Exercise requirements:
Copy each line of the listing where the word "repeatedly" can be found.

Input material:
★ ★ ★ ★ ★ ★ ★
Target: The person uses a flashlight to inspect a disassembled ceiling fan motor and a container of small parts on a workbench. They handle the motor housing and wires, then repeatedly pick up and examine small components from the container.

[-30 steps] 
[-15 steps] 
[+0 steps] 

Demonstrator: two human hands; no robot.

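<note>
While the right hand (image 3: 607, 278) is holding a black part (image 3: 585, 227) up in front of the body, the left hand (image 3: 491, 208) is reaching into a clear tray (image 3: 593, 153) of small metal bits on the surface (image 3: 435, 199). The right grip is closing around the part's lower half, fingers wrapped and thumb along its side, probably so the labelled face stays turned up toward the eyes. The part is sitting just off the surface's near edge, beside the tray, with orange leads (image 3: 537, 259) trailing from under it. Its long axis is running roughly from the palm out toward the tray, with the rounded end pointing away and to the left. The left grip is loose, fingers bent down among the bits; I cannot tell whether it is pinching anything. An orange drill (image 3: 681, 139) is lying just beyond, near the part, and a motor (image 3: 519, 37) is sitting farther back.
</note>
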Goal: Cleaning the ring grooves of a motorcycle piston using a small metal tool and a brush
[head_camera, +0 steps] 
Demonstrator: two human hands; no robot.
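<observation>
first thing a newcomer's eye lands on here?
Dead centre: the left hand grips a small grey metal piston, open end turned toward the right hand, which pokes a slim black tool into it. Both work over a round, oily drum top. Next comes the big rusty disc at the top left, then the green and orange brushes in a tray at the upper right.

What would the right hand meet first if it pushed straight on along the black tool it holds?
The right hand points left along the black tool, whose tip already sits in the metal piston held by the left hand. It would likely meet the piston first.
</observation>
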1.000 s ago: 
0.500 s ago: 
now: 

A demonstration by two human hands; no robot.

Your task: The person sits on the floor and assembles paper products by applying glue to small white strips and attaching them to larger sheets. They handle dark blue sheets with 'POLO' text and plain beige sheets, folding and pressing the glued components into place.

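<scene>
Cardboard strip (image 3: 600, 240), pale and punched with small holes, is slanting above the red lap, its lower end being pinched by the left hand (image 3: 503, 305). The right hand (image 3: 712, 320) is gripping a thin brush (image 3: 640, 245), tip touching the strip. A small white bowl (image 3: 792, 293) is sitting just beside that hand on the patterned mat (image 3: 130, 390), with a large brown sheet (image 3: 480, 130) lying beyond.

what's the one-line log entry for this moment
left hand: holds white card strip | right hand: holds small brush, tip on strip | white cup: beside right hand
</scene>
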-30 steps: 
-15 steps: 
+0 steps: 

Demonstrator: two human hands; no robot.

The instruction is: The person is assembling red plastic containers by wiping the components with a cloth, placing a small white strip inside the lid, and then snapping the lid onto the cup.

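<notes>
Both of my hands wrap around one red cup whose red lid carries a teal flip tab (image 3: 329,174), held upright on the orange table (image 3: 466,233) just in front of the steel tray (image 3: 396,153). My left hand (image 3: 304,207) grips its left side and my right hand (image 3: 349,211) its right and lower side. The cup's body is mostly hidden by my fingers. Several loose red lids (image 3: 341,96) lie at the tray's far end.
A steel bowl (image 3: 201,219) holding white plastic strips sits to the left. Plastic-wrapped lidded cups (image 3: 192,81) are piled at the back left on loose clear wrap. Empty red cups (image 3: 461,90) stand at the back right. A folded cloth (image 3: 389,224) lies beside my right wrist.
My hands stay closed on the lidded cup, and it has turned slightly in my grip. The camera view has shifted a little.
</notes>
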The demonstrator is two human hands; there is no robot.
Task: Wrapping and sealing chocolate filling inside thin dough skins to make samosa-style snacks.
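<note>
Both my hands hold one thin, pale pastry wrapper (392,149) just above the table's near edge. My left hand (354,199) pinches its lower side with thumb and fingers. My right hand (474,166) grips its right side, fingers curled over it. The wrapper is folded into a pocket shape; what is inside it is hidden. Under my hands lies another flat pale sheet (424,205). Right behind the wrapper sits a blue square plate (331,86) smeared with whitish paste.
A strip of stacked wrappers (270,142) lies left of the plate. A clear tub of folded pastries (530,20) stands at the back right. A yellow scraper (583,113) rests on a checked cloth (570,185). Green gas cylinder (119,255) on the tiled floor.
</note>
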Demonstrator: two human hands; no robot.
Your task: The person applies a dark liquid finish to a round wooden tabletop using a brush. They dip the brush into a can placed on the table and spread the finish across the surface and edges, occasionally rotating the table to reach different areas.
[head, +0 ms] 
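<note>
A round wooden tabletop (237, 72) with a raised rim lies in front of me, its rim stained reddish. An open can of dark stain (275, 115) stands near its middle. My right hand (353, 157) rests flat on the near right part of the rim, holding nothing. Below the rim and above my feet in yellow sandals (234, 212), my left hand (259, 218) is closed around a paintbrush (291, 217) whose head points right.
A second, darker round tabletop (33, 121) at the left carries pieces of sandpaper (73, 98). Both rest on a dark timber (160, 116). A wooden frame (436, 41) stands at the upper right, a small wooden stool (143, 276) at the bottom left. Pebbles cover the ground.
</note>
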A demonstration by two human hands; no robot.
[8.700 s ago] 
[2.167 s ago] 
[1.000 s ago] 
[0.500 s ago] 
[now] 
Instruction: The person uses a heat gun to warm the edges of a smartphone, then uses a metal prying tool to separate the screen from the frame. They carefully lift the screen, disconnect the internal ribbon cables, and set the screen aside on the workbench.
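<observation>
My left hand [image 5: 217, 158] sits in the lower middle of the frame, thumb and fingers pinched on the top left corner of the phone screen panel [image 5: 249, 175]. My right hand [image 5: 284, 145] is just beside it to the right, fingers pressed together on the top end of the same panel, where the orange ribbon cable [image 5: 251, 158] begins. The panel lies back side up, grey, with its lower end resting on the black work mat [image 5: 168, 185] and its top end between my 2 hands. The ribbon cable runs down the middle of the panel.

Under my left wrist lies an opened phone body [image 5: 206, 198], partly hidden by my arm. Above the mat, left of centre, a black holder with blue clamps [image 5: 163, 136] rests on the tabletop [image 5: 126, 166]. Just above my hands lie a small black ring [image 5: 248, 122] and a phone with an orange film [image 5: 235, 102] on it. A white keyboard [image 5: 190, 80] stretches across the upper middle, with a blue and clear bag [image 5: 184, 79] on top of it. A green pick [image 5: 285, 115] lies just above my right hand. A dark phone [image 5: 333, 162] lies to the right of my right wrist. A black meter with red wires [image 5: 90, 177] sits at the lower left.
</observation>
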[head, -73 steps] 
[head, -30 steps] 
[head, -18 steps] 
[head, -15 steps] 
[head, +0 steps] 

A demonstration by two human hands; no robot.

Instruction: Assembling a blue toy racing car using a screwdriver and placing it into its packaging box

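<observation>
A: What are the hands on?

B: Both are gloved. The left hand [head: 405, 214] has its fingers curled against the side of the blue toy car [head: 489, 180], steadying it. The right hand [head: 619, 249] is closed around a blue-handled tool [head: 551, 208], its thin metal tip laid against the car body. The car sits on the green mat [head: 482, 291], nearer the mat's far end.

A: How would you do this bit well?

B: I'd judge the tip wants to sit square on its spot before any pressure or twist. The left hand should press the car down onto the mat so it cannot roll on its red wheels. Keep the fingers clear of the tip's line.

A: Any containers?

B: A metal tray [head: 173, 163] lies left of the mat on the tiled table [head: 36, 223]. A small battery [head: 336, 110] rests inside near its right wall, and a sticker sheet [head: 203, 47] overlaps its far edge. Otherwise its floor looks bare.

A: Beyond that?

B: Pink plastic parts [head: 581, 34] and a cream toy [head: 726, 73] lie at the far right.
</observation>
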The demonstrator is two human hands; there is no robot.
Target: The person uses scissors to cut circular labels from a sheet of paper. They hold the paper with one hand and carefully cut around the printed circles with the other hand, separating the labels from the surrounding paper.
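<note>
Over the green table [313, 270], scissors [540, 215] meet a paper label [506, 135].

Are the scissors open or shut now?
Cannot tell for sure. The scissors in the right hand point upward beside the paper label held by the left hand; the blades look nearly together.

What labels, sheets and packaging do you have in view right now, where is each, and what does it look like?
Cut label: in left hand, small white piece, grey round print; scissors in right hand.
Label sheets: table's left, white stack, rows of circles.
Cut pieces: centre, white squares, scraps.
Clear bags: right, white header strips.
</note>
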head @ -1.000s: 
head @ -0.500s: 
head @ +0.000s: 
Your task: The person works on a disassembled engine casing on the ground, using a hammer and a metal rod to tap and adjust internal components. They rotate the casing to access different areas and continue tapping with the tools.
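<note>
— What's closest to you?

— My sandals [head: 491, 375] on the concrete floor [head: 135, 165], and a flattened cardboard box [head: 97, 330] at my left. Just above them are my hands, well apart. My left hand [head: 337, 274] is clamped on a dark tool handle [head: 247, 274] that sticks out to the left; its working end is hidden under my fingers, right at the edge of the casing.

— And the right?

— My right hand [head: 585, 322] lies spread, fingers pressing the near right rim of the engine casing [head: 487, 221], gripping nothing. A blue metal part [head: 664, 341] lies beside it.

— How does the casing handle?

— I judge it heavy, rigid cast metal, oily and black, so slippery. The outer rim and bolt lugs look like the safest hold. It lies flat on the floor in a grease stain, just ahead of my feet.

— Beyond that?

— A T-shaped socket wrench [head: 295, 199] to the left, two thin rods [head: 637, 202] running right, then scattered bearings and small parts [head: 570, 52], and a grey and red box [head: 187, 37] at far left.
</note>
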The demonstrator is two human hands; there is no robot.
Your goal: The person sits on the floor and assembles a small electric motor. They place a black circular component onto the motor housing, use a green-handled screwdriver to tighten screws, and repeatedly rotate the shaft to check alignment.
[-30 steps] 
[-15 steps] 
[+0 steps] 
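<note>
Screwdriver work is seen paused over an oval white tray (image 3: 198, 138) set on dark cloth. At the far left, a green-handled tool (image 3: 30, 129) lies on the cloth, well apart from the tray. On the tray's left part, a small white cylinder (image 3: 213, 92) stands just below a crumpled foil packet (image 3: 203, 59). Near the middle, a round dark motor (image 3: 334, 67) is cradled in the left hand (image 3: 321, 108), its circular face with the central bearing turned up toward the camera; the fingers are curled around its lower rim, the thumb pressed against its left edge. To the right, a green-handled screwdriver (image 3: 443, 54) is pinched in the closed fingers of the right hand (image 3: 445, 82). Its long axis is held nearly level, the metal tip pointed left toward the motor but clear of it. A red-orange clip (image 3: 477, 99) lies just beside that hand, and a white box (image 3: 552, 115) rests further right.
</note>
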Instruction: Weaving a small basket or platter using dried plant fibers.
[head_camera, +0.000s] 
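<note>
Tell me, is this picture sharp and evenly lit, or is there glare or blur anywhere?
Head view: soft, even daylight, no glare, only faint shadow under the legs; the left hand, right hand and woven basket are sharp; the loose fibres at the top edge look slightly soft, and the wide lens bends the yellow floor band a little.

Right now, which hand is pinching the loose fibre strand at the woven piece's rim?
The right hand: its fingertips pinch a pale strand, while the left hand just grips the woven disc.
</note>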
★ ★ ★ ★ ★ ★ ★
Task response:
Target: The person uses a flashlight to inspect a disassembled ceiling fan motor and a container of small parts on a workbench. They handle the motor housing and wires, then repeatedly pick up and examine small components from the container.
Your goal: The person sits on the floor and assembles a small electric motor. They place a black circular component onto the motor housing, use a green-handled screwdriver to tighten screws, and repeatedly rotate the shaft to check alignment.

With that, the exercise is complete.